AWS Graviton5 Reaches General Availability with 192 Cores and Formally Verified VM Isolation

AWS made Graviton5-powered EC2 M9g and M9gd instances generally available with 192 ARM cores, formally verified VM isolation via the Nitro Isolation Engine, and DDR5-8800 memory. ClickHouse reported 36% better performance with zero code changes. Meta committed tens of millions of cores. On-demand pricing is 9% above Graviton4, translating to roughly 15% better price-performance. By Steef-Jan Wiggers
The release of Graviton5 aligns with AWS's continuous innovation cycle and the accelerating demand for high-performance, cost-effective compute, especially in the AI and data processing domains.

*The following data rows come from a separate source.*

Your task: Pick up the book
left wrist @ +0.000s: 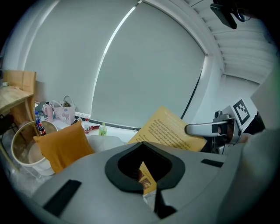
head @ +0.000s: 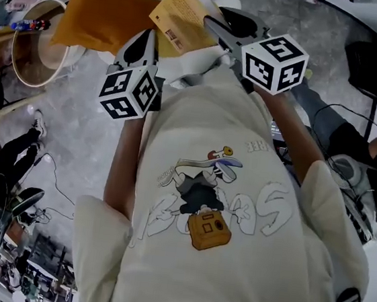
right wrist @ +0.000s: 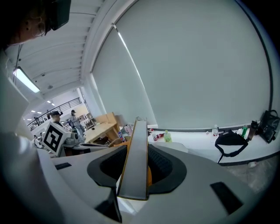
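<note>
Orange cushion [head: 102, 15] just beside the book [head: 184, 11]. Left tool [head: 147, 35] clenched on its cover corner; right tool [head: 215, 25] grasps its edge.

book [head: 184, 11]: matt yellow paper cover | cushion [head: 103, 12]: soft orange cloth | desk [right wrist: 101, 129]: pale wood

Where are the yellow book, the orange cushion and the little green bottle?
yellow book [head: 183, 9]: head view, middle of its cover.
orange cushion [head: 102, 14]: head view, middle of its fabric.
green bottle [left wrist: 103, 129]: left gripper view, its body.
</note>
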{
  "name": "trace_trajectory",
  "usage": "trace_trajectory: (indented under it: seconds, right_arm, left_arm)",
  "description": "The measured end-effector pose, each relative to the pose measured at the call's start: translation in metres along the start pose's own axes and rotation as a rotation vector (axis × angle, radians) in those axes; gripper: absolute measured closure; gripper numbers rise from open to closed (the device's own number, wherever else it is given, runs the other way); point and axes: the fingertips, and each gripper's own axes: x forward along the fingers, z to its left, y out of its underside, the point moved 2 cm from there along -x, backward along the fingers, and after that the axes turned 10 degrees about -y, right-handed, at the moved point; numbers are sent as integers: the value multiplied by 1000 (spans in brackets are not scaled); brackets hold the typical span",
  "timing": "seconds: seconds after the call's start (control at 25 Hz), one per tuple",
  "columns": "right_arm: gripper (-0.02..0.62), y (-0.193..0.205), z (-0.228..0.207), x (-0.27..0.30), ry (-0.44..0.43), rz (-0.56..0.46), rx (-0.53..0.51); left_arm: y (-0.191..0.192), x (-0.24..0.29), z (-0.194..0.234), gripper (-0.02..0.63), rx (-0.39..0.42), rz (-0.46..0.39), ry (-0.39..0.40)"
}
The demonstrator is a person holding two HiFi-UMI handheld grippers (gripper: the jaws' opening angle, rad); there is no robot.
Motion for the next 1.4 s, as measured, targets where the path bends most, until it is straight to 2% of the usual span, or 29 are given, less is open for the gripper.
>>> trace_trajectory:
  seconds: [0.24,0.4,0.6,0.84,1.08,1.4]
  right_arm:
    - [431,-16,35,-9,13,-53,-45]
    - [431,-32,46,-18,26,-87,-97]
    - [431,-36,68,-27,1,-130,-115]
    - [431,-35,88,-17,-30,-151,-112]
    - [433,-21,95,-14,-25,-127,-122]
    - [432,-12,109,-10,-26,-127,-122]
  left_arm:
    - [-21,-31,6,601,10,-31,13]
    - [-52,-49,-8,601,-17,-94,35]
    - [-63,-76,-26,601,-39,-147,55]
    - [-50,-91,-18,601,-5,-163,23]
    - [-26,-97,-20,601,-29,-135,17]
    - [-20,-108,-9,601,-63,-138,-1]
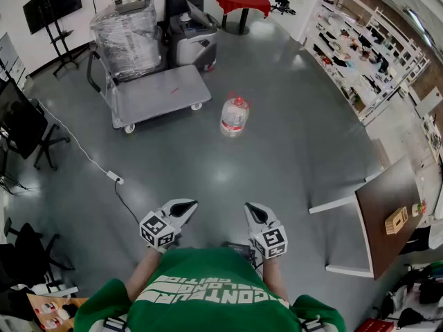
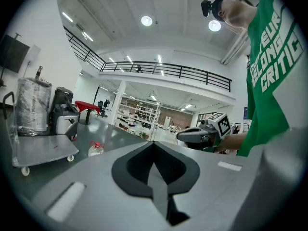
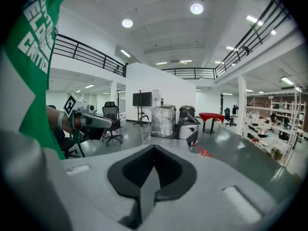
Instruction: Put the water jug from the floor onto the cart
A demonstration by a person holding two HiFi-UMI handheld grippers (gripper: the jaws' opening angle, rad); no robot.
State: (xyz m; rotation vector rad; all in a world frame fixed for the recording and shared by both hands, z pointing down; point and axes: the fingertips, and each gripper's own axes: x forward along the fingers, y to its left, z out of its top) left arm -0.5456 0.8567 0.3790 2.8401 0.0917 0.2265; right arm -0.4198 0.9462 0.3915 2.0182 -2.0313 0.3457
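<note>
Water jug stands well ahead on the floor. My left gripper and right gripper are closed, so I approach first, then open.

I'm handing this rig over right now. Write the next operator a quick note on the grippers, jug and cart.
Left gripper: shut, empty, held close to the body.
Right gripper: shut, empty, likewise.
Water jug: upright on the floor ahead, right of the cart, not touching it.
Cart: near part of the deck bare, wrapped load at the far end.
Done: nothing.
Left: approach, grip the jug, lift it onto the deck.
</note>
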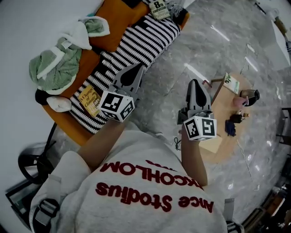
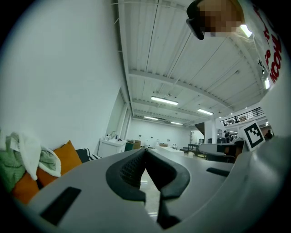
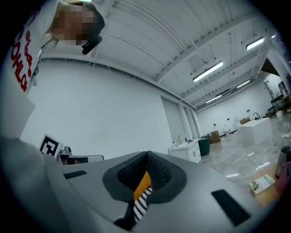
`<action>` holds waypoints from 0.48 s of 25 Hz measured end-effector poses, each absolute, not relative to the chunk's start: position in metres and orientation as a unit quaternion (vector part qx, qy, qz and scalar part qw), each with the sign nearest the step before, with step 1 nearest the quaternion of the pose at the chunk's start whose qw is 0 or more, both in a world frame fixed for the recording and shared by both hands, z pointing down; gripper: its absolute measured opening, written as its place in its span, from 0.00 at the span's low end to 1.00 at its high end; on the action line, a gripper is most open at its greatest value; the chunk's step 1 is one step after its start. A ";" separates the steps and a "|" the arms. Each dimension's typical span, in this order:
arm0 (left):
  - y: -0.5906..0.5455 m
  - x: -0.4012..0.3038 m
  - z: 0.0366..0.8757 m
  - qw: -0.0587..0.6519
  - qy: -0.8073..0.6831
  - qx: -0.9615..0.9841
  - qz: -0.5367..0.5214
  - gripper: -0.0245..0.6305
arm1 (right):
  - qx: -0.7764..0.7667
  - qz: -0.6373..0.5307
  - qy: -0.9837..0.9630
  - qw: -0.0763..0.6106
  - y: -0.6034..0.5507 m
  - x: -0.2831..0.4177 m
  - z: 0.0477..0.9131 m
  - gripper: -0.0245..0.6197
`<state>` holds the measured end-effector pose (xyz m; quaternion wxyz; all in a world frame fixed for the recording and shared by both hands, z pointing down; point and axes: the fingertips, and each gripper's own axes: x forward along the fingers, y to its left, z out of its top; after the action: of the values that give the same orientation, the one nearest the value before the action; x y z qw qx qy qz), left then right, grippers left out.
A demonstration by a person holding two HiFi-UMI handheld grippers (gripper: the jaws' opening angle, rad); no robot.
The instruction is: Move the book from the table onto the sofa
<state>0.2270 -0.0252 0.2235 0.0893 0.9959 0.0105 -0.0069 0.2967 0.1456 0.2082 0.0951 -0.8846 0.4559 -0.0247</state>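
Looking at the left gripper [image 1: 137, 68], is anything caught in it?

No. In its own view the jaws meet at the tips with nothing between them. From the head view it points out over the striped blanket [image 1: 145, 36] on the orange sofa [image 1: 116, 27].

And the right gripper [image 1: 194, 83]?

Closed as well, and empty. The orange and stripes seen through the gap below its pads are only the sofa and blanket beyond. It hangs over the grey floor [image 1: 218, 45], between the sofa and the table [image 1: 223, 113].

Where is the book [image 1: 232, 83]?

On the wooden table, near its far edge, with its green and white cover up. It lies well apart from both grippers. The right gripper view shows it low at the right.

What else is on the sofa?

A green and white cloth [image 1: 59, 63] is bundled at the left end. A yellow-covered volume [image 1: 89, 101] lies on the blanket just beside the left gripper's marker cube. Another volume [image 1: 159, 9] rests at the far end.

Anything beside the book on the table?

A few small pink and dark things, too small to name.
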 end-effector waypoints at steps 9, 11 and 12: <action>0.070 0.263 0.224 0.088 0.073 0.993 -0.004 0.06 | -0.913 -0.015 0.398 0.095 0.253 0.310 0.209 0.08; 0.094 0.271 0.225 0.089 0.091 0.992 -0.004 0.06 | -0.920 -0.012 0.380 0.095 0.278 0.311 0.210 0.08; 0.107 0.275 0.225 0.089 0.103 0.991 -0.003 0.06 | -0.925 -0.011 0.368 0.095 0.292 0.312 0.210 0.08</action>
<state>0.2748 0.1068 0.2251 0.0894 0.9907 0.1029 -0.0031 0.3118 0.2920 0.2097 0.0950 -0.9249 0.3680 -0.0114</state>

This development represents a significant step in cloud infrastructure evolution, offering superior performance-per-watt and price-performance for a broad range of workloads, influencing migration strategies and operational costs for enterprises.
Cloud compute offerings now provide a substantially more powerful and efficient ARM-based option, pushing industry standards for core density, memory speed, and robust VM isolation at a competitive price point.
- · AWS
- · Cloud-native companies
- · AI/ML workloads
- · Data analytics platforms
- · Traditional x86 server providers
- · Companies with legacy compute infrastructure
- · Cloud providers without custom silicon
Increased adoption of ARM-based instances across diverse cloud workloads due to compelling performance and cost benefits.
Accelerated innovation in software libraries and frameworks optimized for ARM architecture, reducing reliance on x86 for high-performance tasks.
Pressure on other cloud providers and chip manufacturers to develop competitive custom silicon, intensifying the cloud infrastructure arms race and further commoditizing generic compute.